### YOUR GOAL
The number of lines holding "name" is all you should give; count them in the records below.

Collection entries
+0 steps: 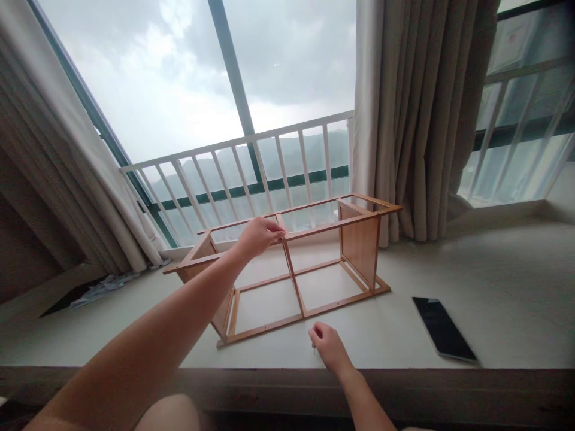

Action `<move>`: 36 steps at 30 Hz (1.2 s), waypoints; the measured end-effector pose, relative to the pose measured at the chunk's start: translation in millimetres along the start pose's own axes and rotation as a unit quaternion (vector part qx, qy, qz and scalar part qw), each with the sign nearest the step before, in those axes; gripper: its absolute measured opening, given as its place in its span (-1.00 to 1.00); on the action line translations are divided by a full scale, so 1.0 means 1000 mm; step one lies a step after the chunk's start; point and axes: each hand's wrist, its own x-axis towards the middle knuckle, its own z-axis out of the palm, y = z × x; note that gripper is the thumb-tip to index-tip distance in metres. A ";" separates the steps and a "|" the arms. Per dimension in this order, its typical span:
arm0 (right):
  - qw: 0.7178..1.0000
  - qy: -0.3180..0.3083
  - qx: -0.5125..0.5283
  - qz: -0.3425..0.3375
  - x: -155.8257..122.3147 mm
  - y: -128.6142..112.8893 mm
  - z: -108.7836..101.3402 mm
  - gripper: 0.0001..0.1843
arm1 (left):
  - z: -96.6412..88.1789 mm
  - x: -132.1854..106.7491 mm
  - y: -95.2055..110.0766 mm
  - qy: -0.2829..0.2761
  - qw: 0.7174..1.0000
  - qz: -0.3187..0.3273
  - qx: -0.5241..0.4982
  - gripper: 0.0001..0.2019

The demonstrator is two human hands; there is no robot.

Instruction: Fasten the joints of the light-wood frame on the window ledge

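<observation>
A wooden rack frame (359, 248) lies on its side on the white window ledge, with slatted rails, a solid panel at each end and a thin middle post (291, 272). My left hand (259, 236) reaches across to the upper near rail, its fingertips pinched together where the middle post meets it. Whatever is between those fingertips is too small to make out. In front of the frame, apart from it, my right hand (330, 347) is closed in a pinch. A small, thin, light-coloured piece, perhaps a screw, pokes out below its fingers.
A dark-screened phone (444, 328) lies on the ledge (507, 293) to the right. Behind the frame stand a white railing (305, 158) and a window. Curtains (413, 120) hang on both sides. A grey cloth (101, 290) lies at the left.
</observation>
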 end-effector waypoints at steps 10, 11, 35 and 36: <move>1.000 -0.005 -0.003 -0.001 -0.004 0.002 -0.001 -0.70 | 0.000 -0.004 0.007 0.028 0.992 0.013 0.120 -0.78; 1.000 -0.005 -0.003 -0.001 -0.004 0.002 -0.001 -0.70 | 0.000 -0.005 0.008 0.032 0.990 0.021 0.137 -0.78; 1.000 -0.022 -0.006 -0.005 -0.012 0.000 -0.004 -0.71 | 0.002 -0.032 -0.001 0.014 0.936 0.185 0.301 -0.73; 1.000 -0.021 -0.006 -0.006 -0.013 0.000 -0.004 -0.71 | 0.001 -0.033 -0.002 0.017 0.934 0.191 0.302 -0.72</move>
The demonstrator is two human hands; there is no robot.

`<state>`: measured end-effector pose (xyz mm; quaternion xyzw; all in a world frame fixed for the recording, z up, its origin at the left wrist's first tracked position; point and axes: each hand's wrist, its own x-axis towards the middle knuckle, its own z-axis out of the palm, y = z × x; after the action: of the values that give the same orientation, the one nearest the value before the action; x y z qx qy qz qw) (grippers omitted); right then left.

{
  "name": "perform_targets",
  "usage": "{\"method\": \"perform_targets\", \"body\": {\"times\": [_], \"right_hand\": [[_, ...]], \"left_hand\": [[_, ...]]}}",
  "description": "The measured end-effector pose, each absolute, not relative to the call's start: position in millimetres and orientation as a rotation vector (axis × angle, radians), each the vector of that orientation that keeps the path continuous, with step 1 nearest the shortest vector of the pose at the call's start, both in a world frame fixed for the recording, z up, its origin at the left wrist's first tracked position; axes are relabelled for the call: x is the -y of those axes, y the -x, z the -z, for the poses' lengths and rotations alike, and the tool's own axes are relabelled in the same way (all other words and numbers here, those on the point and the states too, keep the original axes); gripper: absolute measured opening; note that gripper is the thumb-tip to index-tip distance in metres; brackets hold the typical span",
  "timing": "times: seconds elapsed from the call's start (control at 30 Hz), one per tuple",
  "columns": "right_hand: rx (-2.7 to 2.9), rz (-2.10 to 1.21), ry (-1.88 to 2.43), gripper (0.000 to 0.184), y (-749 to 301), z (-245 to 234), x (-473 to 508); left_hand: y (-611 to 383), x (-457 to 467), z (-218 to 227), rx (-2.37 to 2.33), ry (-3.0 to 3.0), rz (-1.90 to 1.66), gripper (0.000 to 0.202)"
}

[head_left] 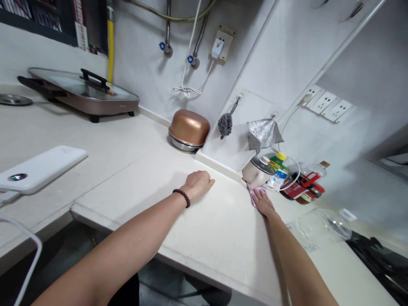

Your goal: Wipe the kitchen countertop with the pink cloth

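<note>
On the white countertop, my left hand rests with its fingers curled in, and nothing shows in it. A dark bead bracelet circles that wrist. My right hand lies with stretched fingers flat on a pink cloth, pressing it to the counter beside the wall ledge. Most of the cloth is hidden under the hand. Just beyond those fingers stands a small cream pot with a dark lid. A copper-coloured round pan sits upside down on a metal dish, beyond my left hand.
Seasoning bottles and packets crowd the right corner, with a clear plastic container nearer. An electric griddle with a glass lid stands back left. A white power bank lies near the left edge. A scrubber and silver cloth hang on the wall.
</note>
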<state>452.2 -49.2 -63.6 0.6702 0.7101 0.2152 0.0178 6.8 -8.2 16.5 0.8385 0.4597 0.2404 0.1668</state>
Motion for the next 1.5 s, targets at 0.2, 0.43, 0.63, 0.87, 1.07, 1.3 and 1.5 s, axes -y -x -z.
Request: {"method": "perform_targets", "body": {"times": [0.2, 0.43, 0.63, 0.87, 1.07, 1.3, 1.5], "right_hand": [[-2.231, -0.583, -2.037, 0.049, -434, 67, 98], [-2.307, -0.499, -2.218, 0.055, -394, 73, 198], [-2.297, -0.370, -2.242, 0.060, -366, 64, 282], [-2.269, -0.319, -2.267, 0.061, -366, 66, 327], [-2.262, -0.328, -2.277, 0.060, -367, 62, 308], [-2.210, -0.453, -2.299, 0.059, -402, 73, 270], [-2.242, -0.634, -2.189, 0.050, -455, 85, 239]], "left_hand": [[1, 6, -23, -1.349, -2.353, -0.664, 0.039], [3, 6, -22, -1.326, -2.314, -0.663, 0.039], [2, 9, -21, -1.327, -2.285, -0.668, 0.038], [-1, 10, -21, -1.293, -2.322, -0.661, 0.040], [-7, 13, -17, -1.260, -2.338, -0.643, 0.040], [-5, 14, -18, -1.296, -2.342, -0.580, 0.041], [-8, 14, -17, -1.268, -2.374, -0.524, 0.042]]}}
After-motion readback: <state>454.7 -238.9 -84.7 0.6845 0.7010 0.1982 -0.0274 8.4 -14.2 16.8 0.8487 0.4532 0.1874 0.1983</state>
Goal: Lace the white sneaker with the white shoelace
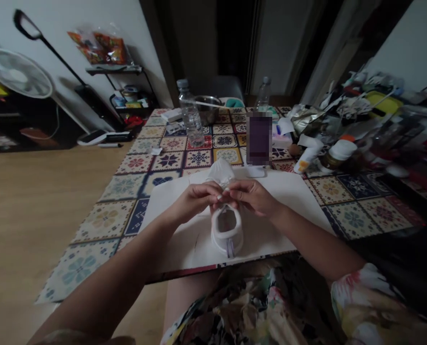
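A white shoe (227, 237) sits on a white sheet (177, 239), its heel with a greyish pull tab toward me and its toe pointing away. My left hand (202, 195) is closed in a pinch over the front of the shoe, by the white laces (223, 182). From the other side my right hand (247, 194) pinches at the same spot, and the fingertips of both hands nearly meet. They seem to hold the shoelace, though the fingers cover most of it. Beyond the hands the white toe (221, 168) shows.
A patterned tablecloth (107, 215) covers the table. A plastic bottle (191, 115) and a metal bowl (208, 110) stand at the back. Behind the sheet is a pixelated upright panel (259, 139). White bottles (339, 153) and clutter crowd the right side.
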`<state>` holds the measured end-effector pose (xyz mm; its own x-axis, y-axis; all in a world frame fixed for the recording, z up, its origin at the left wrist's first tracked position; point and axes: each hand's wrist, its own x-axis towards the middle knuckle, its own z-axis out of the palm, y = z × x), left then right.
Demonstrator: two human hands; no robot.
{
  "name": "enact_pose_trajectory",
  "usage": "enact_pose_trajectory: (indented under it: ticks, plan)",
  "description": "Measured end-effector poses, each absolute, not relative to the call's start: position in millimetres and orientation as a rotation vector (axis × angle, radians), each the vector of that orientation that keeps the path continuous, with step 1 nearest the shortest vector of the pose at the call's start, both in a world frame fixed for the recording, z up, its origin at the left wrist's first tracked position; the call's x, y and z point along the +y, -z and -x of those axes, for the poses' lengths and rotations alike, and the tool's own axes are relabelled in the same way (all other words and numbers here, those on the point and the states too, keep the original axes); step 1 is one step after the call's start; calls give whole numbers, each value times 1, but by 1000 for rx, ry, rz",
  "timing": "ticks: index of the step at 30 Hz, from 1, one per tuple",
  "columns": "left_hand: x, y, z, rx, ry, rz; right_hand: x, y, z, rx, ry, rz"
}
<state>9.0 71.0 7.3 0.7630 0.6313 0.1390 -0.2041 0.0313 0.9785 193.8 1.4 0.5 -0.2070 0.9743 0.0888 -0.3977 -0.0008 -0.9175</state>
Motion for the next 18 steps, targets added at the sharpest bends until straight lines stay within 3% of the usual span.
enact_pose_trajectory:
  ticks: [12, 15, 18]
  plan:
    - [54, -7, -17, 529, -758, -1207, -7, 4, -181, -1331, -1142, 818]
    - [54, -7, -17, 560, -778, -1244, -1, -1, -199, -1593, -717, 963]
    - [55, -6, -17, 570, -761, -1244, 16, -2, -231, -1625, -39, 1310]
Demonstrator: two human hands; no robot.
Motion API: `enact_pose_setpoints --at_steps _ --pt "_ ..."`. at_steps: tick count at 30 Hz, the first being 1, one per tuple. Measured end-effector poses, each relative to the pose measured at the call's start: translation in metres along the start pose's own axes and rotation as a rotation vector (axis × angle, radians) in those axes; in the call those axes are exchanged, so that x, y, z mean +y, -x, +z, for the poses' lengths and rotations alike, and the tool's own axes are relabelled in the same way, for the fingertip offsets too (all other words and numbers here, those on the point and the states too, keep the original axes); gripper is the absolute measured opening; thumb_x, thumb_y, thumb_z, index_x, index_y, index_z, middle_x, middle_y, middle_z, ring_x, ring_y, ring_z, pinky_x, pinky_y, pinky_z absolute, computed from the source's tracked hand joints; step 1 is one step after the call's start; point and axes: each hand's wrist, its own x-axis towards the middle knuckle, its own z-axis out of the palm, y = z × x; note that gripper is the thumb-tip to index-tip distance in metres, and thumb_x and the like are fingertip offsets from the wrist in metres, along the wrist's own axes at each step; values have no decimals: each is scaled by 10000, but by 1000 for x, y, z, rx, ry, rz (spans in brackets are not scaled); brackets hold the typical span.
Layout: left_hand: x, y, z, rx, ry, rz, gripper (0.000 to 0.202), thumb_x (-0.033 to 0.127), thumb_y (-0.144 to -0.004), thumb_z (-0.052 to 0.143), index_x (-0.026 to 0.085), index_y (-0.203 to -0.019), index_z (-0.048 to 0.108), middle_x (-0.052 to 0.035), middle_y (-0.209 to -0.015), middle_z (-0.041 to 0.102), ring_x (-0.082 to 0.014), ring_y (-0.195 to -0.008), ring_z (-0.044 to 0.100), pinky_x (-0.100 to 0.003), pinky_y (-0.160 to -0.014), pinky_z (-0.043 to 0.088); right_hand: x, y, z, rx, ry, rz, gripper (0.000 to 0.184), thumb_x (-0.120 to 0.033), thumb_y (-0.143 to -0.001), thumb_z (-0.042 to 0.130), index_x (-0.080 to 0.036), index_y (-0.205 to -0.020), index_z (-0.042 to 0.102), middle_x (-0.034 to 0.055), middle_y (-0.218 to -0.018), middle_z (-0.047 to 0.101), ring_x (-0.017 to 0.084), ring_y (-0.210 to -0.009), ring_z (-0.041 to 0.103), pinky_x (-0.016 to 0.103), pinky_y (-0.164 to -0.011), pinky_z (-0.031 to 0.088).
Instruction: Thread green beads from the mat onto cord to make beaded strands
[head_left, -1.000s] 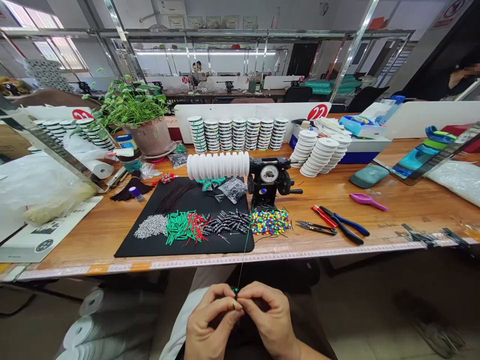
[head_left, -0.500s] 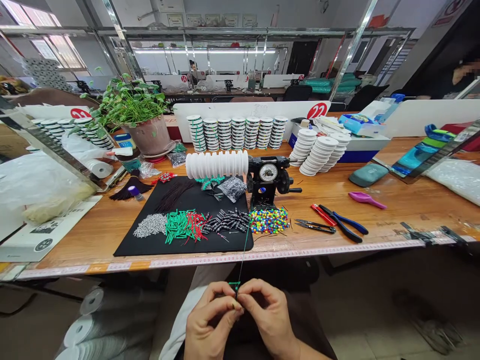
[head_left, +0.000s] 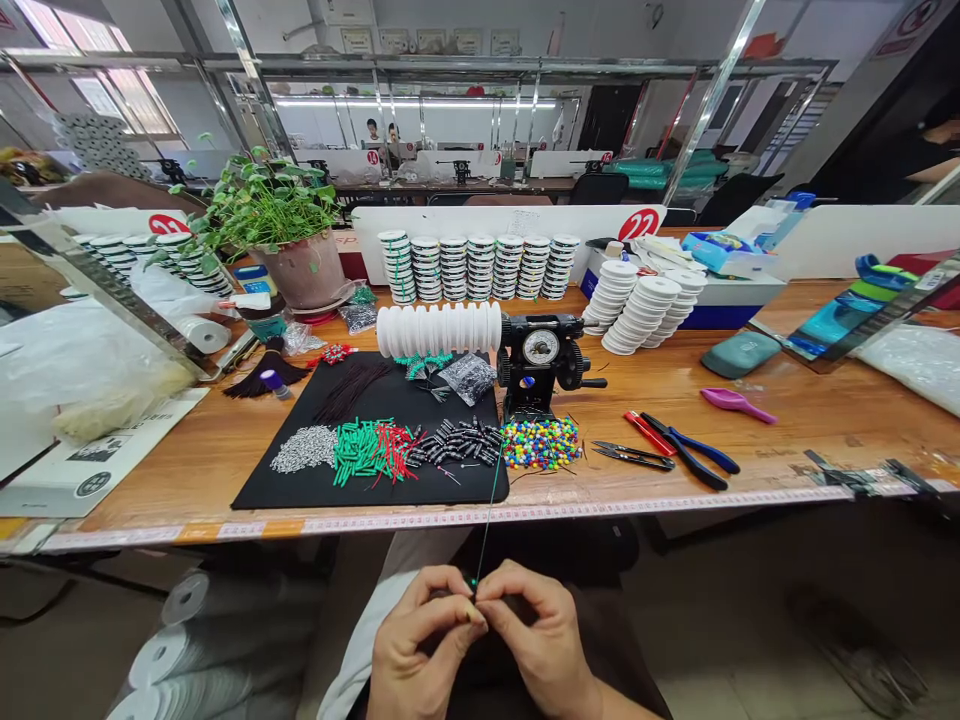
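My left hand (head_left: 420, 640) and my right hand (head_left: 531, 635) meet low in the view, above my lap. Their fingertips pinch a thin green line (head_left: 487, 530), which rises from them towards the table edge. A tiny green bead (head_left: 474, 583) sits on the line just above my fingers. Whatever lies between my fingertips is mostly hidden. Beyond the hands, a black mat (head_left: 450, 492) carries sorted piles of silver, green, red and black pieces, and coloured beads (head_left: 540, 443) lie beside it.
A hand-cranked winder with a dial (head_left: 540, 350) holds a row of white spools (head_left: 439, 331). Stacked spools (head_left: 641, 315) and a potted plant (head_left: 289, 270) stand behind. Pliers (head_left: 690, 450) and scissors (head_left: 634, 456) lie on the wooden table (head_left: 810, 420), whose front edge carries a measuring tape (head_left: 450, 522).
My hands stay close together on the line. The green piece by my fingertips looks smaller than half a second ago, and the whole view has shifted slightly.
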Motion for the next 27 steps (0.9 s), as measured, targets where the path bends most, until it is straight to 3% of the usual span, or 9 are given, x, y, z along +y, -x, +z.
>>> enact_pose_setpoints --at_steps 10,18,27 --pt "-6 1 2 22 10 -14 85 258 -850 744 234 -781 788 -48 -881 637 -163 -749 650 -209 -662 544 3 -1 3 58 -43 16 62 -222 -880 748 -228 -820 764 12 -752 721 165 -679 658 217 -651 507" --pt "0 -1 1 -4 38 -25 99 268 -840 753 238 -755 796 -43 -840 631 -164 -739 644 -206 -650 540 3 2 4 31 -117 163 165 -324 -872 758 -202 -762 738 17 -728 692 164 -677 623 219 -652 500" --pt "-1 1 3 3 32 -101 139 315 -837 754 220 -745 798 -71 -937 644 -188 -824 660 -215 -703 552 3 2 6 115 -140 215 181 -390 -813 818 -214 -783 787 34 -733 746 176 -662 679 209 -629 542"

### RESPONSE BELOW
2